Filter the listing below down to the lines with the word "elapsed" and copy those.

* **Material provided**:
---*---

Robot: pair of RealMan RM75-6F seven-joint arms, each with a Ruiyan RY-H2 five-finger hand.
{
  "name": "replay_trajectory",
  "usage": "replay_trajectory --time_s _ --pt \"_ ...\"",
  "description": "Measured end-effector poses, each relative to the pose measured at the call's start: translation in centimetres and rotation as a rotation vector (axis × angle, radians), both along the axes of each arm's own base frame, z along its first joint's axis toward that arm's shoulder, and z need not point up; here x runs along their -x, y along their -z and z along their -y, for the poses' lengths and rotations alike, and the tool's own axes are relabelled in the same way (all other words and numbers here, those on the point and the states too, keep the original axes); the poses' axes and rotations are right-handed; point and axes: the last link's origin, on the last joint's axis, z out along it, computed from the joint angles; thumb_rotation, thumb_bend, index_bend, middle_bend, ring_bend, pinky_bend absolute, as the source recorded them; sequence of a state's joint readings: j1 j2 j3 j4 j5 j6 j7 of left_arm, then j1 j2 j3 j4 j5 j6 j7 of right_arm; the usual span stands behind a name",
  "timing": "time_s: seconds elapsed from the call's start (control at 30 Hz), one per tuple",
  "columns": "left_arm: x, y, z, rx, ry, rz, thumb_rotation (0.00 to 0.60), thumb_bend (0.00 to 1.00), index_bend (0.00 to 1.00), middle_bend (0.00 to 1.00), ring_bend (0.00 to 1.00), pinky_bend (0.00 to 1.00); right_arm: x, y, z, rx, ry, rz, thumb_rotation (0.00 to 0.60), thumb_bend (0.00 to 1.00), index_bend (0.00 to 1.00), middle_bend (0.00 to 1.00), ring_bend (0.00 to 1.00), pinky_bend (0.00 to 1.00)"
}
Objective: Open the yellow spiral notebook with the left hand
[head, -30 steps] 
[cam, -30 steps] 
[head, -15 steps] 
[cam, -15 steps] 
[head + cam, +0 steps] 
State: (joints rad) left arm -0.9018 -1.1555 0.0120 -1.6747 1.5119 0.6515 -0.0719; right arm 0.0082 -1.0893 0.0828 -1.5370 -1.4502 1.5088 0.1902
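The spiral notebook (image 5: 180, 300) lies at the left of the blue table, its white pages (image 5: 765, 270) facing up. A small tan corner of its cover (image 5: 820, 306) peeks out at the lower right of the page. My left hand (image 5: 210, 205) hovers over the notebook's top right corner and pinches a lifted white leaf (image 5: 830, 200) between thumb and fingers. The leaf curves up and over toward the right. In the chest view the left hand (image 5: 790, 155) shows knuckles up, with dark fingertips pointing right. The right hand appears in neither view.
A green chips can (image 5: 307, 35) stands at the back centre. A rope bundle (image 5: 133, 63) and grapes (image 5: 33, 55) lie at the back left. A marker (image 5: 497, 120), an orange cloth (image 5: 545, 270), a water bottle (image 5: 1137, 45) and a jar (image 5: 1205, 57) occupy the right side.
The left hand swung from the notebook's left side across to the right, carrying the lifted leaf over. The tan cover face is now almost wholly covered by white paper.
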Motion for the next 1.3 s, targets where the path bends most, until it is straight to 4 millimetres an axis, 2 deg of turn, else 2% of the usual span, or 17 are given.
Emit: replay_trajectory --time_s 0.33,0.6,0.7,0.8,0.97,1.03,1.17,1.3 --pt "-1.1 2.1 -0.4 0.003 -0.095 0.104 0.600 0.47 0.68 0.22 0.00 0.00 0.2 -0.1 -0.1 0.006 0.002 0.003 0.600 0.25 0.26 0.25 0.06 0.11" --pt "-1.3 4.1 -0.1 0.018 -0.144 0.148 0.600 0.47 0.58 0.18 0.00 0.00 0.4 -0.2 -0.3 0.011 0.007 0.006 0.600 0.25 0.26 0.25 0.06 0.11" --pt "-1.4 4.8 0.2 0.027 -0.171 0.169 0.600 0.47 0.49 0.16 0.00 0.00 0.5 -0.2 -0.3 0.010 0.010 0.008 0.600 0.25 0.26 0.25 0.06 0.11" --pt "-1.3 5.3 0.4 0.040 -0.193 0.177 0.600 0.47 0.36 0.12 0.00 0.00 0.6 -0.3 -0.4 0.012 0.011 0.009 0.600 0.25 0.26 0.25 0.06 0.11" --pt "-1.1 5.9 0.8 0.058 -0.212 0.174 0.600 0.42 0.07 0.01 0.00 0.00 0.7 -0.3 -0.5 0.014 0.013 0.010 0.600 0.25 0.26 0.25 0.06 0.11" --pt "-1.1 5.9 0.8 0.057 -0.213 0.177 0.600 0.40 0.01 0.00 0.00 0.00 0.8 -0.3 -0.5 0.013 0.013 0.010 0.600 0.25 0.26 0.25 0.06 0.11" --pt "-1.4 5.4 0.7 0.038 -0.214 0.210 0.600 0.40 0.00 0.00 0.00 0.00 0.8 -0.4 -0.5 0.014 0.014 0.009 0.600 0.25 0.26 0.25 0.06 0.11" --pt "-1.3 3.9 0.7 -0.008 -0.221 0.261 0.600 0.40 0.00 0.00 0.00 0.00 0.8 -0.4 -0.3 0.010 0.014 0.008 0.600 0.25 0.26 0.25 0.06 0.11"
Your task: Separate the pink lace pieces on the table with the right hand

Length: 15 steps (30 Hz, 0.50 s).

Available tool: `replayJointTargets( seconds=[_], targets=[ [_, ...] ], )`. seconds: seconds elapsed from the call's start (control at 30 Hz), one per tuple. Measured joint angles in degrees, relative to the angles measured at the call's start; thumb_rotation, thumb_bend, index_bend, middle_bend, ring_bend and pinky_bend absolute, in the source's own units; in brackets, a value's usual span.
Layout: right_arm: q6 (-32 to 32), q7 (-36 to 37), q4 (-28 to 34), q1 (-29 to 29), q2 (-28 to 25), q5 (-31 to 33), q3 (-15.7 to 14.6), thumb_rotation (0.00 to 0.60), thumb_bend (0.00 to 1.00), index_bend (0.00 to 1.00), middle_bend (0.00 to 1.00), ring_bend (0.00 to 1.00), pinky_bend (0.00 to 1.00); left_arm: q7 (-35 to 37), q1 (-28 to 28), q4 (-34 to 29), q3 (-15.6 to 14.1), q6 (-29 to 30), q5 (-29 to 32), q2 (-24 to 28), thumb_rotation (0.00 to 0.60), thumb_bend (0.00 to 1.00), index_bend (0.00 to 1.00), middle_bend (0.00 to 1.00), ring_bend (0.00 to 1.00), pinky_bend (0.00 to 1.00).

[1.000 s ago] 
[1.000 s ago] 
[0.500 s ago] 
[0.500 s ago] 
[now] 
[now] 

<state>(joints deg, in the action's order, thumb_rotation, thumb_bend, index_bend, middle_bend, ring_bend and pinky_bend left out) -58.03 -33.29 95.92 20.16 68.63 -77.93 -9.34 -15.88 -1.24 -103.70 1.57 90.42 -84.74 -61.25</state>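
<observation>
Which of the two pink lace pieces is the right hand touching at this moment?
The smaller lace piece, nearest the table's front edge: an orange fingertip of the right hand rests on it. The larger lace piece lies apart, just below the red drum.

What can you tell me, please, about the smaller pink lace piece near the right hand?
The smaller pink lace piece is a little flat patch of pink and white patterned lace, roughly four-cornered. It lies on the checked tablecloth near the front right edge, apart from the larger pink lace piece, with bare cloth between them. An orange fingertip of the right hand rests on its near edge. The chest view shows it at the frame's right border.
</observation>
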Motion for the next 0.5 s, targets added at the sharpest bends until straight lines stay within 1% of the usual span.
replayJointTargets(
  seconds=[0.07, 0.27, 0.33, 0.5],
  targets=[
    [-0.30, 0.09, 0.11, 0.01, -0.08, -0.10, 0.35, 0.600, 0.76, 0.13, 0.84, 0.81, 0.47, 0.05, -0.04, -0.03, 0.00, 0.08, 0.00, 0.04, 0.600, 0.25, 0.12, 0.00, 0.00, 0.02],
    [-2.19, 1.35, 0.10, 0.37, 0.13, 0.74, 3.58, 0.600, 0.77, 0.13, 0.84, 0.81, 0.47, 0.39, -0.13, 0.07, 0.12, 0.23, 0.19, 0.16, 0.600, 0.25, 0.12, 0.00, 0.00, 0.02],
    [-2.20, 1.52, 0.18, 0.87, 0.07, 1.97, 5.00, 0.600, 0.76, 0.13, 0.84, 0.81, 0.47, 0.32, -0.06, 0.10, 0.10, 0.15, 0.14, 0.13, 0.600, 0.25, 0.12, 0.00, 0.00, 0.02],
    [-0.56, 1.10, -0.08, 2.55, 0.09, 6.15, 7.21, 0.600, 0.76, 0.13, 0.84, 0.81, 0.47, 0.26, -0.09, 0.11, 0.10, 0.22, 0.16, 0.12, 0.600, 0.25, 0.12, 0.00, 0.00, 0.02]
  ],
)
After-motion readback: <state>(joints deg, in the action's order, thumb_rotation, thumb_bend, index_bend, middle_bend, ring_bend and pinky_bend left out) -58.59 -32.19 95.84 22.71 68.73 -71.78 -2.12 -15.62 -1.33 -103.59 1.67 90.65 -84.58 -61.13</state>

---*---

* **Expected answer**:
  "timing": "time_s: seconds elapsed from the call's start (control at 30 Hz), one per tuple",
Available tool: `replayJointTargets( seconds=[_], targets=[ [_, ...] ], )`. seconds: seconds elapsed from the call's start (control at 30 Hz), one per tuple. Measured joint angles in degrees, relative to the angles measured at the call's start; thumb_rotation, thumb_bend, index_bend, middle_bend, ring_bend and pinky_bend absolute, in the source's own units; in brackets, a value's usual span.

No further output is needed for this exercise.